Given the shortcomings of each system, it appears that there is a natural marriage waiting to be made between VLRE and NAOMI. By using VLRE's outputs as input tags to NAOMI, we accomplish two things. VLRE gets an effective algorithm for automatically weighing its outputs to determine which matching patterns are informative and which patterns are noise. NAOMI gets a powerful new host of feature generators capable of covering a much broader and more complicated range of information. These generators would serve as the improved semantic words classes, in that all tokens that match a VLRE pattern can be thought to be in the same equivalence class.

The two systems clearly would work well together in symbiosis. The resulting system would be a much more powerful and dynamic method for automatic information extraction of message announcements (or any natural text, for that matter). This will be the direction of our future work.


Bibliography

References

1. Fast Lexical Analyzer Generator. http://www.gnu.org/software/flex

2. Brill, E. "Some advances in rule based art of speech tagging", in Proceedings of the Third International Workshop on Parsing Technologies.

3. Abney, S. "Partial parsing via finite-state cascades", in Proceedings of the ESSLLI '96 Robust Parsing Workshop, 1996.
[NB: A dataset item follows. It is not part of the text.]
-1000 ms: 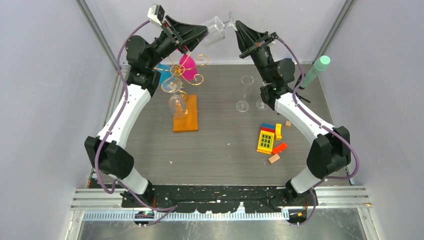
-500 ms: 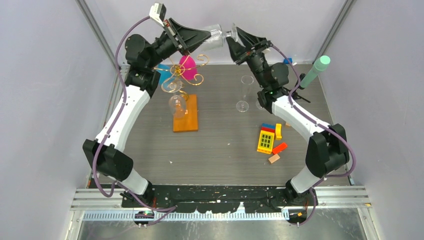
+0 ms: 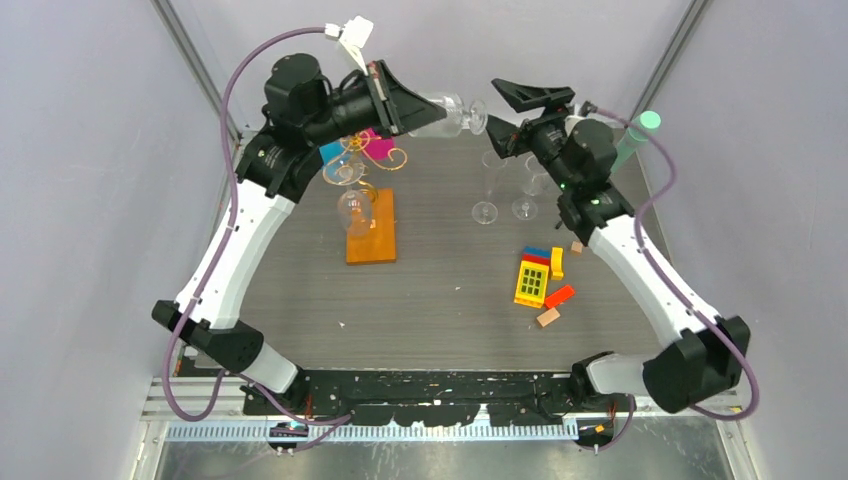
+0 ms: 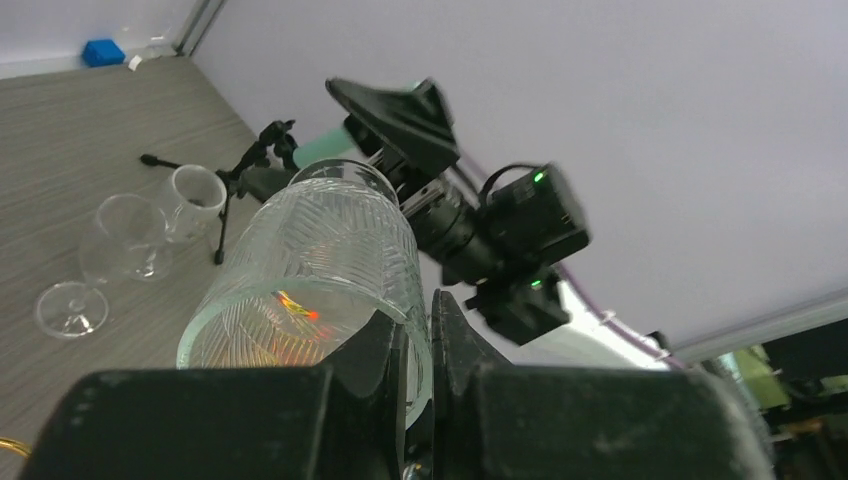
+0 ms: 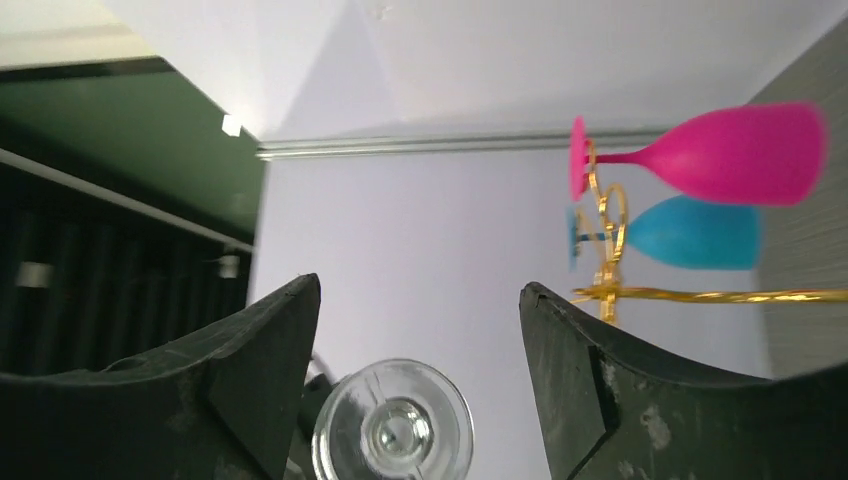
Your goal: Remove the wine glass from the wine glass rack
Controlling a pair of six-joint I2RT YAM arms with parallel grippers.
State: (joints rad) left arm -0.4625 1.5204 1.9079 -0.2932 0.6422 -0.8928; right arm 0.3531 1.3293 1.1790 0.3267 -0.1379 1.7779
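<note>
My left gripper point(image 3: 418, 106) is shut on the rim of a clear ribbed wine glass point(image 3: 447, 112), holding it sideways in the air, up and to the right of the gold wire wine glass rack point(image 3: 362, 162). In the left wrist view one finger sits inside the bowl point(image 4: 310, 265) and one outside, around the gripper point(image 4: 425, 340). My right gripper point(image 3: 508, 113) stands open just beyond the glass's foot point(image 5: 393, 425), which lies low between its jaws point(image 5: 420, 370) without touching them. A pink glass point(image 3: 378, 144), a blue one point(image 3: 330, 153) and a clear one point(image 3: 355, 210) still hang on the rack.
The rack stands on an orange-brown wooden base point(image 3: 371, 243). Two clear glasses point(image 3: 489, 185) point(image 3: 527, 186) stand upright on the table under the right arm. Toy bricks point(image 3: 540, 276) lie at the right. A black tripod with a mint-green tip point(image 3: 636, 138) stands at the back right.
My right gripper has opened, let go of the glass's foot and drawn back to the right. The left arm keeps the glass and has swung it rightward.
</note>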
4. Cheong, K.  "Extracting Information from Conference Announcements: High Recall, High Precision", in D. Estival (ed.) Abstracts for the ANLP Post Graduate Workshop, pp 11-20.
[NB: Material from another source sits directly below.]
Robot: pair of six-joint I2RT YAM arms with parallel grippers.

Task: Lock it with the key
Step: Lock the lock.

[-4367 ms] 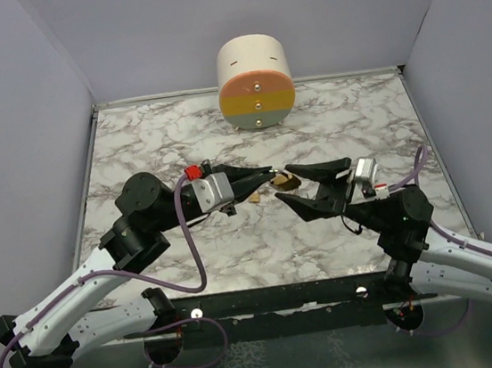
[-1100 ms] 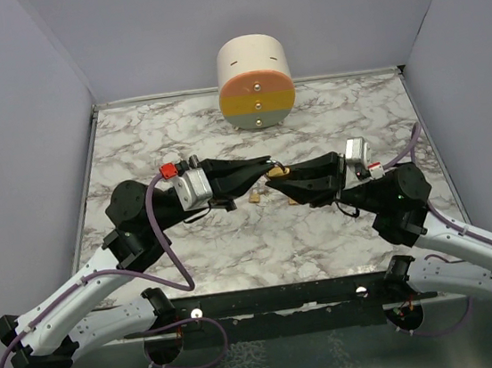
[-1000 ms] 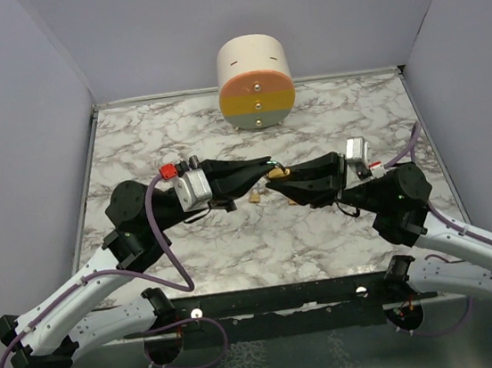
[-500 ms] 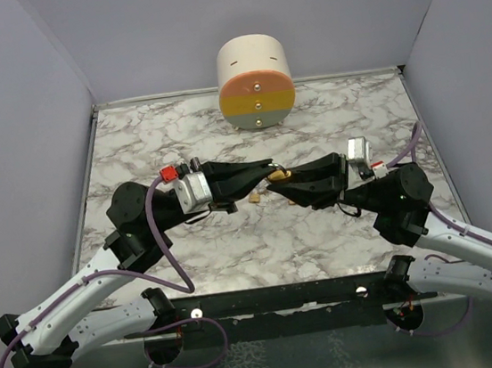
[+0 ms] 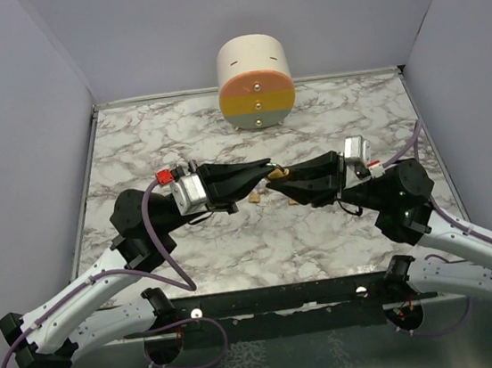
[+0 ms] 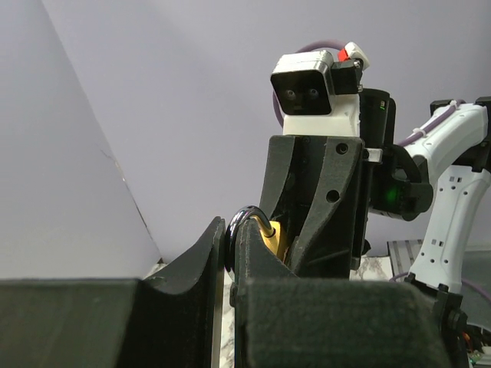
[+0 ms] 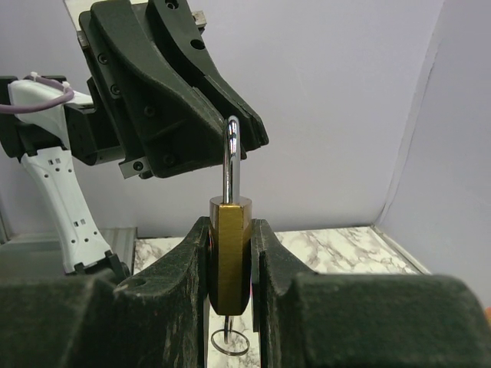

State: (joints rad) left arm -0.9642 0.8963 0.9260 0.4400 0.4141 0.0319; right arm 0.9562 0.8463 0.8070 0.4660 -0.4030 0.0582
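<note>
Padlock (image 7: 229, 261) upright, mid-frame. I see right gripper (image 7: 230, 230) clamped on its body, left gripper (image 6: 230, 230) pinching the shackle (image 7: 232, 157) top, and a key ring (image 7: 230, 342) below.

Brass-gold padlock (image 7: 229, 253), silver shackle (image 7: 232, 161) — table (image 5: 346, 118) marbled white and grey — cream drum (image 5: 252, 57) banded orange, yellow, teal

My right gripper (image 7: 230, 226) clamps the brass padlock (image 7: 229, 264) by its body, held upright, with the silver shackle (image 7: 231, 157) pointing to 12 o'clock. A thin wire ring (image 7: 230, 342) hangs at 6 o'clock beneath the body; the key itself is hidden.
</note>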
5. Freitag, D. and McCallum, A.  "Information Extraction with HMM Structures Learned by Stochastic Optimization", in Proceedings of AAAI-2000.

6. Almgren, M. and Berglund, J.  "Information Extraction of Seminar Information", http://nlp.stanford.edu/courses/cs224n/2000/berglund/report.pdf

7. Ciravegna, F.  "Adaptive Information Extraction from Text by Rule Induction and Generalisation", in 17th International Joint Conference on Artificial Intelligence (IJCAI 2001), Seattle.